语言{0 ^ m 1 ^ m 2 ^ n |的结果是什么？ n> = 0，m> n}

Question

I would like to know how to get the productions for language {0^m 1^m 2^n | n>=0, m > n}.

This is what I had which I'm not sure if it's correct. Please correct me if I'm wrong:

 S -> 01A | 0B1A | 00B11A
 A -> 2A | 2 | λ
 B -> 01

Thank you.

Answer 1

This language is not context free. This can be shown using the pumping lemma for context-free languages.

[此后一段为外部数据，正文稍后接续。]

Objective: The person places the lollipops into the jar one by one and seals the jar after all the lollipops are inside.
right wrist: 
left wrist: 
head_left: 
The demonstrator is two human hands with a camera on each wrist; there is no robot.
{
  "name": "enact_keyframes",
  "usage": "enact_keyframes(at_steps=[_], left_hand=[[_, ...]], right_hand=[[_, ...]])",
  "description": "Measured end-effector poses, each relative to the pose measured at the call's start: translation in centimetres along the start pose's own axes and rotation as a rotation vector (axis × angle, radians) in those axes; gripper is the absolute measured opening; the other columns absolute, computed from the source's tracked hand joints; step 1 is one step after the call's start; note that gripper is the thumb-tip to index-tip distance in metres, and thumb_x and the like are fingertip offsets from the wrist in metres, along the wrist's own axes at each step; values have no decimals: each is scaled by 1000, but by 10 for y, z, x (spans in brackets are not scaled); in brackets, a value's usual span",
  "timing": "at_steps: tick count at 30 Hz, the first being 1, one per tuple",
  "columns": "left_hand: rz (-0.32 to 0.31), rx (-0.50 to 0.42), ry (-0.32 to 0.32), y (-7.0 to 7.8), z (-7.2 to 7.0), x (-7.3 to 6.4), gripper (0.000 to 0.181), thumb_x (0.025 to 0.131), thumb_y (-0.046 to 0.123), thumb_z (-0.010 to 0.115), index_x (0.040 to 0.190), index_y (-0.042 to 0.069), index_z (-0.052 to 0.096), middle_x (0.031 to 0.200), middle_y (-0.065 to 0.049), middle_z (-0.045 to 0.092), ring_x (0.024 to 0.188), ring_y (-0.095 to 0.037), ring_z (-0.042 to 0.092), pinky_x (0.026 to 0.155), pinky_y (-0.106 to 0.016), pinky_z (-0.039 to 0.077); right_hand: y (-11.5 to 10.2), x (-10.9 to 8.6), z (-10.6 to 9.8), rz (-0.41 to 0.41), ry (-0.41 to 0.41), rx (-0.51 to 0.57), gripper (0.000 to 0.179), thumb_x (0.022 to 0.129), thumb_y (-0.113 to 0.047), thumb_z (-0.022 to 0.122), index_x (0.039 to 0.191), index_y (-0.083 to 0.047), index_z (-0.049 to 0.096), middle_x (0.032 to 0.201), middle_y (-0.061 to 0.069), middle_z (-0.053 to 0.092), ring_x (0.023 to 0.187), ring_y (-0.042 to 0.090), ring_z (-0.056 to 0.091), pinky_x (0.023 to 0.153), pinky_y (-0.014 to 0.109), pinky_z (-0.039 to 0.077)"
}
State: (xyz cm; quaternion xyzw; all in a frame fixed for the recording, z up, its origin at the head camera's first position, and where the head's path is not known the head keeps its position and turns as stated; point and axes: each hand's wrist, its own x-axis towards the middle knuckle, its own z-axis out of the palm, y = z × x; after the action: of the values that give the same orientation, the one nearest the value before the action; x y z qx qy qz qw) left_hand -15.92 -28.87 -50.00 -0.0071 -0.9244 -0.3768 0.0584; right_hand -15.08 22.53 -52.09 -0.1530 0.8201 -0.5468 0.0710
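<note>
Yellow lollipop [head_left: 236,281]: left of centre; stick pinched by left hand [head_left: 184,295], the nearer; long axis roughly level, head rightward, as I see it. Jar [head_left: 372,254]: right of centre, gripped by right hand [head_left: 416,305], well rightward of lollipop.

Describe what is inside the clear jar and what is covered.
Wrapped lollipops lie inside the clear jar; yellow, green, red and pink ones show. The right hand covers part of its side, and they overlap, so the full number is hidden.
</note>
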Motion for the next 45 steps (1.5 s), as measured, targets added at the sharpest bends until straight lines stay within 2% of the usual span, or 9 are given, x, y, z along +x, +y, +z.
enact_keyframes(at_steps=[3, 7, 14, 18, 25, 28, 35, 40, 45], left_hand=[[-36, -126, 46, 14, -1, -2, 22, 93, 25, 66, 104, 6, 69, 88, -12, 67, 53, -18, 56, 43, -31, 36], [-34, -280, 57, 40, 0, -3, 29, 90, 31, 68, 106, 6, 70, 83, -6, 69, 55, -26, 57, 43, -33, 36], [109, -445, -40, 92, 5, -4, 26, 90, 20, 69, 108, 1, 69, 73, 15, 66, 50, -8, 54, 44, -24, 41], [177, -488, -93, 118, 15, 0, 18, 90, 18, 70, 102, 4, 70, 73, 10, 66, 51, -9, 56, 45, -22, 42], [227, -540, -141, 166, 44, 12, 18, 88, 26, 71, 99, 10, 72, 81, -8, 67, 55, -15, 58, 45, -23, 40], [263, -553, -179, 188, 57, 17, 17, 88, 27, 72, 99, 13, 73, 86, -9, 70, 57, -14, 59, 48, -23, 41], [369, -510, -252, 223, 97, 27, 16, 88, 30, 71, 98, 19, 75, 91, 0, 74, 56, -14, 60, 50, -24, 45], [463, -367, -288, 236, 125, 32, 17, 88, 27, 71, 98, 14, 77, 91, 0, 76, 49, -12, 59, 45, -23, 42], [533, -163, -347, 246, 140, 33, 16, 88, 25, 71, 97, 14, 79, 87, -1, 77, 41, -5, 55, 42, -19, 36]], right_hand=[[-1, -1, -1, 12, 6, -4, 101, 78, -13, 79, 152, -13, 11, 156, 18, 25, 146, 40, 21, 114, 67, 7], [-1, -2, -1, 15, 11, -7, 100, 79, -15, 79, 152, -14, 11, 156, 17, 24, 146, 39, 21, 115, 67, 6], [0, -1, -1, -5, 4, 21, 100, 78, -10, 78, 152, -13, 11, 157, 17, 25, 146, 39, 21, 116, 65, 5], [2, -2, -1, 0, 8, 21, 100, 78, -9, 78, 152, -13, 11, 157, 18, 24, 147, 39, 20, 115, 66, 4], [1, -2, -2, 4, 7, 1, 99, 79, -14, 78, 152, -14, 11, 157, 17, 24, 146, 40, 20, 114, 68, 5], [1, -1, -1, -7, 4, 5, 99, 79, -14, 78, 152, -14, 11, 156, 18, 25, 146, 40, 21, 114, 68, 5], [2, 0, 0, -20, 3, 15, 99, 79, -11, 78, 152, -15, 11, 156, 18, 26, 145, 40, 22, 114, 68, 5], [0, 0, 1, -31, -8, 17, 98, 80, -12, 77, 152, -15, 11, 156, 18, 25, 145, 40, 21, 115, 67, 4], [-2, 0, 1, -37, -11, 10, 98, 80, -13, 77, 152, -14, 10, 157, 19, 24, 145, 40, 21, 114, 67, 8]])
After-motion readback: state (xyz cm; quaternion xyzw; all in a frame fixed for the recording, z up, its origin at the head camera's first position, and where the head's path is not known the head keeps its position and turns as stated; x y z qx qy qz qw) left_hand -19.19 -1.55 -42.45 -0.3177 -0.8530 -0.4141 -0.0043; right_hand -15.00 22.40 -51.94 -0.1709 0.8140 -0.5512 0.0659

You end up with five cases; three of the cases pump only one of the symbols 0, 1 or 2; and two cases pump adjacent symbols. Note that you can almost do it except that we can choose the string 0^(p+1) 1^(p+1) 2^p and even when you span 0s and 1s and pump them evenly you still fail the m>n test when pumping down.

There are more powerful grammars than context free. We can produce a general grammar for this language.

S -> RT
R -> 0R1X | 01

X1 -> 1X

XT -> T2 | T
1T -> e

The first two productions produce strings of the form 0^n (01) (1X)^n T.

The third production produces strings of the form 0^n (01) 1^n X^n T. It allows the X's to "float" to the right past all the 1s.

The last two productions produce strings of the form 0^n (01) 1^n 2^m, m<=n. These allow the T to "float" left past the Xs, translating each X into either 2 or nothing.